O recurso, chamado Sistema de Monitoramento Inteligente (Simi), ajuda o poder público a adotar medidas que promovam o isolamento necessário para a contenção da pandemia, mas está sendo questionado na Justiça justamente pelo seu uso de dados de aparelhos pessoais.

Segundo o IBGE, a adoção destas medidas atende a um pedido do Ministério da Economia, para que pesquisas vitais ao país não sejam afetadas, como o caso da Pesquisa Nacional por Amostra de Domicílios (PNAD).

"Para não comprometer a produção de indicadores e estatísticas sobre a economia, e fornecer um retrato fidedigno e atualizado sobre o País, o IBGE, como a maioria dos institutos de estatística do mundo, terá que migrar suas pesquisas para formas de coleta de dados não presenciais, adotando, principalmente, a coleta por telefone", afirmou o Instituto em nota, nesta segunda-feira. 

O órgão de pesquisa afirmou que deverá executar, entre o fim de abril e maio, uma edição do que chama de "PNAD-Covid". A preocupação sobre a utilização dos dados, porém, pode ir mais longe: a entidade deveria iniciar, ainda este ano, o Censo 2020, que apresenta os dados mais completos sobre a população brasileira.  

Para o IBGE, a coleta de tais dados não entra em confronto com a Lei Geral de Proteção de Dados (LGPD), marco legal sobre o tema e que deve começar a vigorar ainda este ano: "a MP está adimplente com todas as condições da Lei Geral de Proteção de Dados Pessoais, e foi objeto de amplo debate dentro do Ministério da Economia de modo que seu texto garantisse o sigilo das informações envolvidas e a total adimplência com os dispositivos da LGPD", apontou a nota.

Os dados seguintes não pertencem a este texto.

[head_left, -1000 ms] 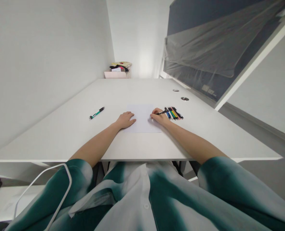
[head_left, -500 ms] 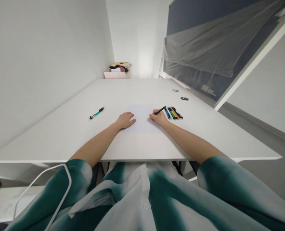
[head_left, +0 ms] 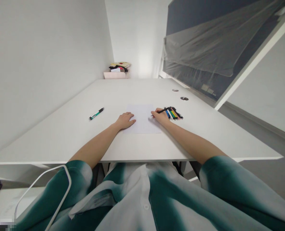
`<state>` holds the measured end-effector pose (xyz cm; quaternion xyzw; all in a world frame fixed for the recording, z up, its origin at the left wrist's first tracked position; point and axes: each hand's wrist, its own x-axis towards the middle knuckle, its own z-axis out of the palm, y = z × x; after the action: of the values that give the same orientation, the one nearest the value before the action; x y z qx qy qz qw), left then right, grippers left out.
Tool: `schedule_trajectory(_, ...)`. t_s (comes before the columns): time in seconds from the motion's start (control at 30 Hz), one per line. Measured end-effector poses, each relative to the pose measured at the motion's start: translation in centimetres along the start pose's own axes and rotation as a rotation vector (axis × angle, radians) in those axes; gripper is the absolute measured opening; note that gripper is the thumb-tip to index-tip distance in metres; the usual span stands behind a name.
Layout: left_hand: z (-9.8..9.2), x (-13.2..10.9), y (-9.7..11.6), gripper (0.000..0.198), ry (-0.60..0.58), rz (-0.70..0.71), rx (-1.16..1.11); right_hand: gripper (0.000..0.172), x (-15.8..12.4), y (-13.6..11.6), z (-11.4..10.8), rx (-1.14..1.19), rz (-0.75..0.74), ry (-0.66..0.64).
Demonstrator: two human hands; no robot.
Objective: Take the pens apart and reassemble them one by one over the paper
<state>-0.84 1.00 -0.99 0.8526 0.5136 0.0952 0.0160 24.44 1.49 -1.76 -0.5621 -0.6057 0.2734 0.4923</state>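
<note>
A white sheet of paper (head_left: 143,123) lies flat on the white table. My left hand (head_left: 126,120) rests on its left edge, fingers apart and holding nothing. At the sheet's right side, my right hand (head_left: 160,116) is closed around a black pen (head_left: 164,110). The pen's tip points left over the paper; whether it touches cannot be made out. Any marks on the sheet are too faint to see. Just right of that hand lies a row of several coloured pens (head_left: 174,113), side by side.
A green and black pen (head_left: 96,114) lies apart on the left of the table (head_left: 84,138). Two round metal grommets (head_left: 184,98) sit at the right. At the far end stands a pale box (head_left: 114,75) with cloths. A plastic-covered dark panel (head_left: 205,48) rises on the right.
My right hand has shifted slightly right, and the black pen now leans lower, its back end over the row of pens. My left hand and the paper have stayed put.
</note>
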Motion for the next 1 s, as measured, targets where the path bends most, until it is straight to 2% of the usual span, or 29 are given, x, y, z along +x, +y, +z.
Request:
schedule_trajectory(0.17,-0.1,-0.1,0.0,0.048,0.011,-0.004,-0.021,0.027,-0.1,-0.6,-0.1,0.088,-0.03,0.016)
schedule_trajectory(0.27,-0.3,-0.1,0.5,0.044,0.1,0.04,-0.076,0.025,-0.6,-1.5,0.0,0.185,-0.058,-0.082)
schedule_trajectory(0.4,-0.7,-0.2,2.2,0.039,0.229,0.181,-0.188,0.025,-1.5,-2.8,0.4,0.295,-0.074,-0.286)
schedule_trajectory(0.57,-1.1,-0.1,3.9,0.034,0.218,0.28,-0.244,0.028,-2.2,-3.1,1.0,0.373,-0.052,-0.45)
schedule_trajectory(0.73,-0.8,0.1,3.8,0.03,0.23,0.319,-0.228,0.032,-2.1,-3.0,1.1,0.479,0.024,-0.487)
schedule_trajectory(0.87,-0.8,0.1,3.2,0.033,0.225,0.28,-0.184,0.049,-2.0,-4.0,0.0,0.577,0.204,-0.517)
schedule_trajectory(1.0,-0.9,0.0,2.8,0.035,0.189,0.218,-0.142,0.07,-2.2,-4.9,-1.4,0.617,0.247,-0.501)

Na nota, o IBGE reitera que tais informações seriam tratadas com o mais absoluto sigilo e que Anatel e o Ministério da Ciência, Tecnologia e Inovação (MCTIC) opinaram favoravelmente ao texto.

O texto, porém, é alvo de críticas graves. "A MP não apresenta uma finalidade específica para os dados, o que abre o leque para uma infinidade de ações a serem feitas", argumentou a especialista de direito digital Mariana Costa. A consultora, que é head de inovação na Gyntec Academy, em Goiânia, aponta que as salvaguardas técnicas sobre a segurança dos dados também são inexistentes no texto legal.

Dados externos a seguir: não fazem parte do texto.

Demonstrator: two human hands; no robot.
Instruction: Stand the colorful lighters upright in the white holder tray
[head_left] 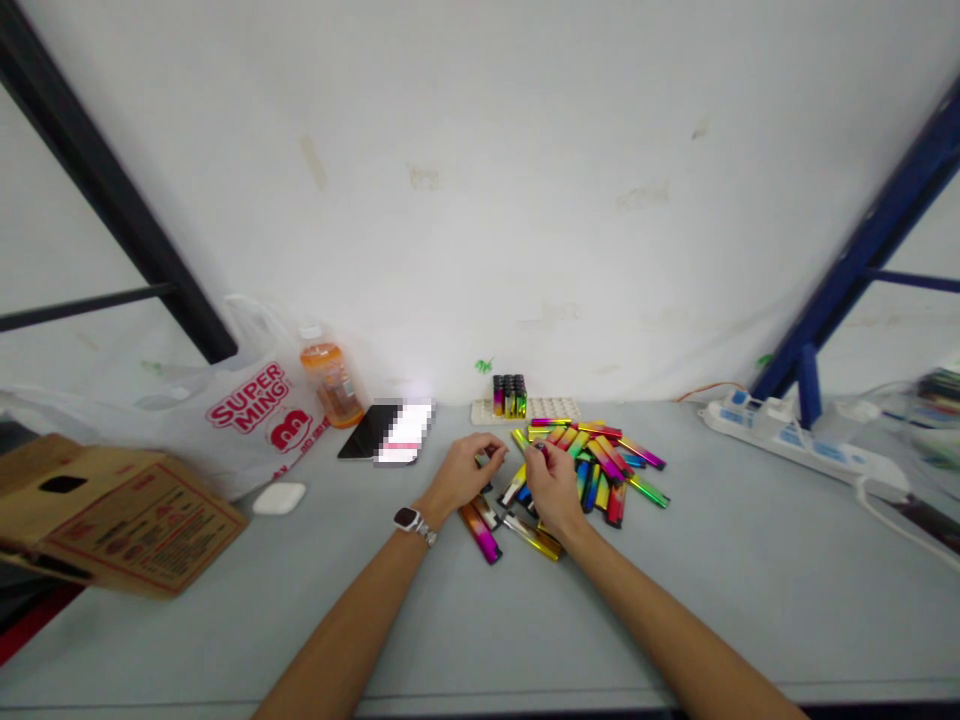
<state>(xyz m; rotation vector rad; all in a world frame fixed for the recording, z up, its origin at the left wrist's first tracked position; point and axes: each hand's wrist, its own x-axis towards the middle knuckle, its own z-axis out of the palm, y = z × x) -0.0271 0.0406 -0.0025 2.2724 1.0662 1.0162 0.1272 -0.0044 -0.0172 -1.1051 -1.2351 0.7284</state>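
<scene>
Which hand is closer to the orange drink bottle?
Left. Your left hand lies right of the orange drink bottle; your right hand lies farther right, by the lighter pile.

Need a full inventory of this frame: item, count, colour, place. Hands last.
Slim metallic rainbow lighters: loose heap, too overlapped to count, multicolour, mid-table.
Upright lighters: small cluster, dark and yellow, standing at the tray's left end.
Flat slotted tray: one, white, by the wall behind the heap.
Drink bottle: one, orange, left of centre.
Plastic bag: one, white with red print, left.
Cardboard box: one, brown, far left.
Rounded case: one, white, right of the box.
Phone: one, black, partly blurred, right of the bottle.
Power strip: one, white, right.
Table: one, grey.
Left hand: watch on the wrist, fingers curled at the heap's edge.
Right hand: pinches a yellow lighter.
</scene>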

"Ao  identificar em massa as pessoas, sem uma finalidade específica e sem tratar de uma forma melhor este assunto, se torna algo muito genérico e dá um poder muito grande ao IBGE ou quem quer que tenha estes dados".

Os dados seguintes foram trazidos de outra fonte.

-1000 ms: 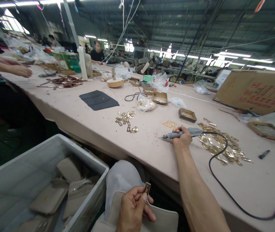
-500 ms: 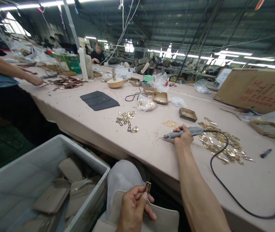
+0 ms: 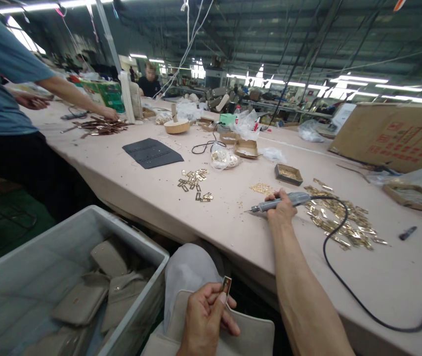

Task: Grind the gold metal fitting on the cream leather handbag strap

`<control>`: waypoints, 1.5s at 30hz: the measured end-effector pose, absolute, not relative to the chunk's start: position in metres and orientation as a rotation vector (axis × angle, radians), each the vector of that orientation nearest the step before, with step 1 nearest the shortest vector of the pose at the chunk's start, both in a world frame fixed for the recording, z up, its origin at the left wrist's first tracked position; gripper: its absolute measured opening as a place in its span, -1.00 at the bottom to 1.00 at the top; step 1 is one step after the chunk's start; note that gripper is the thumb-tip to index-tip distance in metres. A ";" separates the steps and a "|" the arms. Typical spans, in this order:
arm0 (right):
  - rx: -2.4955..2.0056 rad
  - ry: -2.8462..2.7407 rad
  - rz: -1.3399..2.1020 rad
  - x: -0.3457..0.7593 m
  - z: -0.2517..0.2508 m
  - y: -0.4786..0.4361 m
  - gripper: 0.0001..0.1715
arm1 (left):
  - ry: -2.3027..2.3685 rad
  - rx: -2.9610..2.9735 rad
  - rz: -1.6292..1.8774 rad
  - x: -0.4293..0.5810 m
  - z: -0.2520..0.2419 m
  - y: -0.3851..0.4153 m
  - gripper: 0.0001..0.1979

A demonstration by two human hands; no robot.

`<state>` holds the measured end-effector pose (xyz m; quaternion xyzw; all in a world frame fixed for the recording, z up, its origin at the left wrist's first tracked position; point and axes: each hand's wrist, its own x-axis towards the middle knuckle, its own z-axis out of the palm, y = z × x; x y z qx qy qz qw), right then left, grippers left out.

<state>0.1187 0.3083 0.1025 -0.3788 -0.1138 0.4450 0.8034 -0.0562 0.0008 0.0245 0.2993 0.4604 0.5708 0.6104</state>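
Your left hand point(image 3: 205, 321) pinches a small gold plate point(image 3: 226, 285) upright between thumb and fingers, over the beige bag point(image 3: 248, 336) in your lap. Your right hand point(image 3: 281, 210) is wrapped around the corded electric screwdriver point(image 3: 279, 201), resting on the table point(image 3: 151, 193), tip pointing left, beside the scattered gold plates point(image 3: 340, 222).

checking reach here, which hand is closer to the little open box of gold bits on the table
Right. The right hand rests on the table holding the corded tool, just in front of the small box. The left hand is down below the table edge, holding a small metal plate.
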 end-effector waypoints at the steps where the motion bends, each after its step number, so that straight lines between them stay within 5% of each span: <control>1: -0.816 -0.239 0.949 0.119 0.102 0.309 -0.45 | 1.064 0.693 1.317 -0.056 0.024 0.001 -0.51; 17: -0.772 -0.201 0.950 0.121 0.111 0.298 -0.49 | 1.099 0.745 1.273 -0.059 0.019 0.006 -0.47; 29: -0.631 -0.471 1.166 0.118 0.146 0.168 -0.69 | 1.117 0.770 1.203 -0.058 0.033 0.002 -0.53; 45: -0.856 -0.587 1.077 0.061 0.115 0.070 -0.50 | 1.059 0.689 1.241 -0.060 0.027 -0.002 -0.60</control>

Entre a necessidade de dados confiáveis pelo Estado e a privacidade dos seus cidadãos, Mariana aponta um paralelo da MP, com o Patriot Act, uma lei americana assinada um mês depois dos ataques de 11 de setembro. Por conta da ameaça terrorista, a lei permitiu violações à privacidade de americanos.

"A linha do que se torna justificável é bem tênue", diz Mariana. "Sob o pretexto de guerra ao terrorismo, houve ações governamentais nos EUA que, em último caso, levaram ao caso Snowden e à vigilância em massa da população". 

Diante de momentos graves como o atual cenário brasileiro, entende a especialista, é necessária a vigilância de instituições do governo e de fora dele, para que tais dados não encontrem uma finalidade diversa ou que coloque indivíduos em risco. 

"Não acho que devamos abrir todas as porteiras em nome de combater um vírus. Ainda há medidas [envolvendo o uso de dados pessoais durante a pandemia] muito bem-vindas a serem adotadas no combate à Covid-19, e que não envolvam a quebra de privacidade", afirma Mariana. 

Entre os exemplos positivos, a head de inovação lembrou da parceria entre as gigantes americanas Google e Apple, para rastrear e notificar pessoas que estiveram em contato com infectados pela Covid-19.

Utilizando-se do sistema Bluetooth dos aparelhos, a aplicação pode localizar e avisar quem esteve próximo de alguém contaminado, sem no entanto invadir dados pessoais dos titulares dos aparelhos. A expectativa é que o código da aplicação esteja disponível em maio para programadores e autoridades públicas.